After India, the three Clemenses travelled to South Africa, where Twain allowed himself to become involved in a dispute between the Dutch Boers and the English, before they headed to England at the end of July in 1896, where Twain began work on his travel book.
As successful as the speaking tour was, Twain wouldn’t have come close to paying his debts had it not been for the help of Henry Huttleston Rogers, a 53-year-old executive at Standard Oil and one of America’s wealthiest men. Chasing the Last Laugh is as much about Rogers’s financial housecleaning and stewardship of Twain’s business affairs and the friendship between the two as it is about Twain’s "raucous" tour. Rogers’s son-in-law bought Webster’s leaky Library of American Literature, and the Standard Oil man, to whom Twain had given the right of attorney, transferred the rights of all of Twain’s work to his wife to protect it from his creditors. Equally important, Rogers negotiated a collected works to be co-issued by two competing publishing houses after Twain’s tour. This would be his major source of income for years to come.

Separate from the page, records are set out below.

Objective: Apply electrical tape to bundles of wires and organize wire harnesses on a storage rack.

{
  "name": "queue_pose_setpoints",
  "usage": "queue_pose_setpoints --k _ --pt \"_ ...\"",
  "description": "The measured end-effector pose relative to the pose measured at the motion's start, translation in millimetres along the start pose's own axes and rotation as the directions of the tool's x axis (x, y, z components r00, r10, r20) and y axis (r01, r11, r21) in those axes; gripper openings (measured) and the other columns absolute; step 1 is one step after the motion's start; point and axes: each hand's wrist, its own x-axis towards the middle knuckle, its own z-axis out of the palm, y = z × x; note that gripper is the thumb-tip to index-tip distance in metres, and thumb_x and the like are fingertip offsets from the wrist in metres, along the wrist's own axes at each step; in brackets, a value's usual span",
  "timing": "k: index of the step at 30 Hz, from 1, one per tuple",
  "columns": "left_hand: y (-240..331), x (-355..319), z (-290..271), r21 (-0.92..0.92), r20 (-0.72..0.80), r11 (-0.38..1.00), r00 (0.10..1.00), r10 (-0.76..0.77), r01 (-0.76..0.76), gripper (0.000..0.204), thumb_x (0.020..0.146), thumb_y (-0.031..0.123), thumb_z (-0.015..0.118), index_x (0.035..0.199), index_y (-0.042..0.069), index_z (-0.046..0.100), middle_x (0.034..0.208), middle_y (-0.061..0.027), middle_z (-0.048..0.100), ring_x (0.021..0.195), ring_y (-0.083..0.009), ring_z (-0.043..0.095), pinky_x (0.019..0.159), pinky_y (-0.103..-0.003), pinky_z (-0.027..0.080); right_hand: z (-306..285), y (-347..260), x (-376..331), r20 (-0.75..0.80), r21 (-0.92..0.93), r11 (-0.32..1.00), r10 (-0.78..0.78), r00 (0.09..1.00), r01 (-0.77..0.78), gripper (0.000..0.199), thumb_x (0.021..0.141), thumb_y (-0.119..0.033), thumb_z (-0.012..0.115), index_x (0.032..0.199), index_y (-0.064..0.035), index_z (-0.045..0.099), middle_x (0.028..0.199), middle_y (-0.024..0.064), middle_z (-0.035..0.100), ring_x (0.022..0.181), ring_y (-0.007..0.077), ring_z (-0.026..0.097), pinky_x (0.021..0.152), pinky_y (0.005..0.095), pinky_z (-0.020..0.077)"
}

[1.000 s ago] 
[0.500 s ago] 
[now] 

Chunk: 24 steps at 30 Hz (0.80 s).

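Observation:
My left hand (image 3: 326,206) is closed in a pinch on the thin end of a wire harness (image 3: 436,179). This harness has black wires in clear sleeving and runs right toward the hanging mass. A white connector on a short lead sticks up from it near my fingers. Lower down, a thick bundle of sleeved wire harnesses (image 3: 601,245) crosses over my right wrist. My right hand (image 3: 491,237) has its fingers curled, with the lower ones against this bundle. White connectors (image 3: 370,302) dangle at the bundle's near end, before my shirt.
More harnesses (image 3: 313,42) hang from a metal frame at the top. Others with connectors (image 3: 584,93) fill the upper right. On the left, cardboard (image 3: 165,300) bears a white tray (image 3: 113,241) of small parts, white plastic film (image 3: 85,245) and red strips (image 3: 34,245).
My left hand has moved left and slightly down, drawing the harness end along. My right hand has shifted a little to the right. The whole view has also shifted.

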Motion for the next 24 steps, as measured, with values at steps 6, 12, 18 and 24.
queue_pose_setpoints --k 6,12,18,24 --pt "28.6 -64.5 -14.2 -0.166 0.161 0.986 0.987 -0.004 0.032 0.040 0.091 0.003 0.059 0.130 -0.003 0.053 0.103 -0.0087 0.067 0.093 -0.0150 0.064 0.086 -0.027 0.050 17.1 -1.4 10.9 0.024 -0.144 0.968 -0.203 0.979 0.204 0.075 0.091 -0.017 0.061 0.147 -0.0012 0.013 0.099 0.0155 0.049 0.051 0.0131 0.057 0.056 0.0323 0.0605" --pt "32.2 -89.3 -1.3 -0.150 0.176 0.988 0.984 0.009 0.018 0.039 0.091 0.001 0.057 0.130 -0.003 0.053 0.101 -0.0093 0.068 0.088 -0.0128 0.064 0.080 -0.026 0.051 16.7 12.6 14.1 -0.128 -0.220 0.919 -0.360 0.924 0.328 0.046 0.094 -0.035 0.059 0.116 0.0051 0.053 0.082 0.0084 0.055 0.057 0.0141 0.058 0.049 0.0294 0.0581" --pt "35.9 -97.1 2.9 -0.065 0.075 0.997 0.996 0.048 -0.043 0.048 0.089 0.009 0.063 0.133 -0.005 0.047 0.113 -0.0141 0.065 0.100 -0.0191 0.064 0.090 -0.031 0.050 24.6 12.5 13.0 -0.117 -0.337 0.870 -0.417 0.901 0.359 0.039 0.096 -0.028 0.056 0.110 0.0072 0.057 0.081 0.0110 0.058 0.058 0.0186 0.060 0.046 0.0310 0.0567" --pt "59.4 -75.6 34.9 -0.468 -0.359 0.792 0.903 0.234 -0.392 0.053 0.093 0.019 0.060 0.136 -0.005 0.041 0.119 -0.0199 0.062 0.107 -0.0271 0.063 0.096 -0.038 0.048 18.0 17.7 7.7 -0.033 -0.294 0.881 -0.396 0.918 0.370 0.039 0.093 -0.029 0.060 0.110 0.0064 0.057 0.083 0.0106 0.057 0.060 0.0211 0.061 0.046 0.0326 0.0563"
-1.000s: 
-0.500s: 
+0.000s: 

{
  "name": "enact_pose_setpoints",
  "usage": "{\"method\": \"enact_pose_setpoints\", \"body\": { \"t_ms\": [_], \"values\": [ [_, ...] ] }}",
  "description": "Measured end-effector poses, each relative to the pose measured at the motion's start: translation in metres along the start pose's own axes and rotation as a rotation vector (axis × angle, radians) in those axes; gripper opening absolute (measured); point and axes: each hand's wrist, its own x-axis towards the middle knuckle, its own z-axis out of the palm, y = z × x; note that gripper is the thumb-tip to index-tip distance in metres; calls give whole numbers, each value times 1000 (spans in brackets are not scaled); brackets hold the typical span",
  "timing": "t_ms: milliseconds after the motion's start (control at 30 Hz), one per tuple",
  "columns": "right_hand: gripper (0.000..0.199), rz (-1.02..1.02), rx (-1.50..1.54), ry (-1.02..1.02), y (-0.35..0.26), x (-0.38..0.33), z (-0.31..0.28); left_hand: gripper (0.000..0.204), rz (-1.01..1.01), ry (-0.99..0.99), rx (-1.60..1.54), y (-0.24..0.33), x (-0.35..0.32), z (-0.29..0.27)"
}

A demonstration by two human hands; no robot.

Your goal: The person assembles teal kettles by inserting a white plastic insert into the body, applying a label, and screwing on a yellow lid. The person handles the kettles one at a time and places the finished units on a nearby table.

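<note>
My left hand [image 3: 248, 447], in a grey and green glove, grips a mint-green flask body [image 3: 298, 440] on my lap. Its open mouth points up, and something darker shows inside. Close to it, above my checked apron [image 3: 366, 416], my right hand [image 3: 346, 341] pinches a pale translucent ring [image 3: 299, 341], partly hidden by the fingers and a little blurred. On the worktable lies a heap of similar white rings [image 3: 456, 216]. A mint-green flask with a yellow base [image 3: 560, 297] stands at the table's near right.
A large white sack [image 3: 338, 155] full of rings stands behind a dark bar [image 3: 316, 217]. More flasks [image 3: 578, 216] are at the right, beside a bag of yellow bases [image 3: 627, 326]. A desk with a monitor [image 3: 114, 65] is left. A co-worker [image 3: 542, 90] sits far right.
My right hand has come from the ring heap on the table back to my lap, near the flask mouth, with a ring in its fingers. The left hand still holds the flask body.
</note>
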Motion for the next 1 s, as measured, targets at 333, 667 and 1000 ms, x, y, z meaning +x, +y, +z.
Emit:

Zacks also casts new light on Twain himself. He’s the same impetuous, soft-hearted man as he is in Ron Powers’s excellent biography. What becomes clearer in Chasing the Last Laugh is just how rash and gullible the man was when it came to managing money. A mere 10 days after he finally paid off his debts in full, Twain wrote Rogers a gushing letter about a new "Designing Machine" built by an Austrian inventor that would supposedly revolutionize the carpet and textile industries. While Twain’s proposed investment fell through, he would eventually buy stock in a company that sold Plasmon, a German milk powder extract that Twain claimed had cured him of lifelong indigestion. It would have little success in either England or America.
His wife’s insistence that he pay all his investors back in full—against Rogers’s advice—endeared him to the American public, making him even more popular after his financial failures than before. In short, it wasn’t just the speaking tour that remade Twain, it was H. H. Rogers and Olivia Langdon Clemons. Without them, he probably would have ended his life bitter, unloved by the public, and if not poor at least unwealthy—that is, as only Samuel L. Clemens and not Mark Twain.